4.7.1 A war for oil? (i)
Opponents of the Iraq intervention claimed that the war was essentially a ‘war for oil’ that owed much to the fact that the US and the UK were beginning to run out of secure hydrocarbon energy supplies. Former UK Labour minister Michael Meacher was one proponent of this view:
It seems that the so-called “war on terrorism” is being used largely as bogus cover for achieving wider US strategic geopolitical objectives ... . By 2010 the Muslim world will control as much as 60% of the world’s oil production and, even more importantly, 95% of remaining global oil export capacity ... .The conclusion of all this analysis must surely be that the “global war on terrorism” has the hallmarks of a political myth propagated to pave the way for a wholly different agenda – the US goal of world hegemony, built around securing by force command over the oil supplies required to drive the whole project.
This line of argument contains two distinct components:
- That ‘the war on terror’ was intimately bound in with (and conditioned by) the US’s commitment to exercise and maintain its hegemonic role in global affairs.

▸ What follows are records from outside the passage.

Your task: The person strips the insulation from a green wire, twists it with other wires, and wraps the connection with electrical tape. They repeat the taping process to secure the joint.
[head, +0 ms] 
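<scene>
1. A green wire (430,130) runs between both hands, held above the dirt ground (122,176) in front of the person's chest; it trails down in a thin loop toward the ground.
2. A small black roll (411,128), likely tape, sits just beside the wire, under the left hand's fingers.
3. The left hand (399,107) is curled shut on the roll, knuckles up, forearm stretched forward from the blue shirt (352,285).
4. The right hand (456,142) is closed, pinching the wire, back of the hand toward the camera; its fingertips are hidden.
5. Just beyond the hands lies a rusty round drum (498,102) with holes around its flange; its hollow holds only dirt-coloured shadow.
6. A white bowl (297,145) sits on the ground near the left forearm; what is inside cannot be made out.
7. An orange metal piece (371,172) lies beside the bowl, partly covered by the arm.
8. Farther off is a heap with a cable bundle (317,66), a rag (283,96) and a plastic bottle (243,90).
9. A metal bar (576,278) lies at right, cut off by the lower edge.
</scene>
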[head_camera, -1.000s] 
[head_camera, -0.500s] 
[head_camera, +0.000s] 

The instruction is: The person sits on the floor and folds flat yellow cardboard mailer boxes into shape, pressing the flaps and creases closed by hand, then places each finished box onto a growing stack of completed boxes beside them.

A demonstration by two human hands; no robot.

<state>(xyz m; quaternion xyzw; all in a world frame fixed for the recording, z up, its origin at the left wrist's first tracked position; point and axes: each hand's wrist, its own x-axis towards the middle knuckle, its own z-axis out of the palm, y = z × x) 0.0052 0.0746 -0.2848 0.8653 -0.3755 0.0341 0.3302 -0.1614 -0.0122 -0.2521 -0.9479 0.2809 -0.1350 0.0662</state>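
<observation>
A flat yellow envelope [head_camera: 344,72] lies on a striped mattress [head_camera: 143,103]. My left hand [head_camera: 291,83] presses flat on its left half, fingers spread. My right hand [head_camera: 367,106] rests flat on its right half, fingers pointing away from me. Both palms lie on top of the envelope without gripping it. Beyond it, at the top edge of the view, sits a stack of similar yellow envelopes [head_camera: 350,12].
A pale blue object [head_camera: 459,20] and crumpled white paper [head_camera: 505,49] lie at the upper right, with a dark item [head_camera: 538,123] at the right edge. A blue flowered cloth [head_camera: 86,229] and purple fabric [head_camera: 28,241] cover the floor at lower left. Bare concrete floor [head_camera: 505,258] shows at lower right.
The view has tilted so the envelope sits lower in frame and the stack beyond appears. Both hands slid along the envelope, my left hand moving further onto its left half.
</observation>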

- That the pursuit of this objective was equally closely linked with activity to preserve and enhance control over global oil resources.
While the first component sounds like a criticism of US foreign policy in the early twenty-first century, and could indeed appear as such in many formulations and in terms of specific US actions, it was also to a large extent just a matter of fact. There was no doubt that at the beginning of the new century the US did occupy a position of unprecedented global dominance and was in many respects the global hegemon. (Next section we will examine the nature of this hegemony and the problems faced by the US in exercising its role with due wisdom and effectiveness, so we shall not pursue this further here.) It should be noted, though, that while US global hegemony itself might be a fact, both the way it is exercised and the degree to which the US might be committed to transform de facto hegemony into outright global control is another matter. The latter aspect in particular remains a matter of great controversy.
The second component, and a specific basis for criticism of US actions in the war on terror, is that of whether the US’s overriding concern to secure its control of oil resources as a primary economic asset and guarantee of security in the foreseeable future has been a major motive for the war on terror. This line of argument sees the invasion of Iraq, a country that on the face of it had few links with al-Qaeda, but which is oil-rich, as evidence for this. The link has been an easy one to draw in the popular mind. Other public figures drew the same connection, among them no less an establishment figure than Alan Greenspan, the former Chairman of the US Federal Reserve. Greenspan made this point in his memoirs: ‘I am saddened that it is politically inconvenient to acknowledge what everyone knows: the Iraq war is largely about oil’ (Sunday Times, 2007).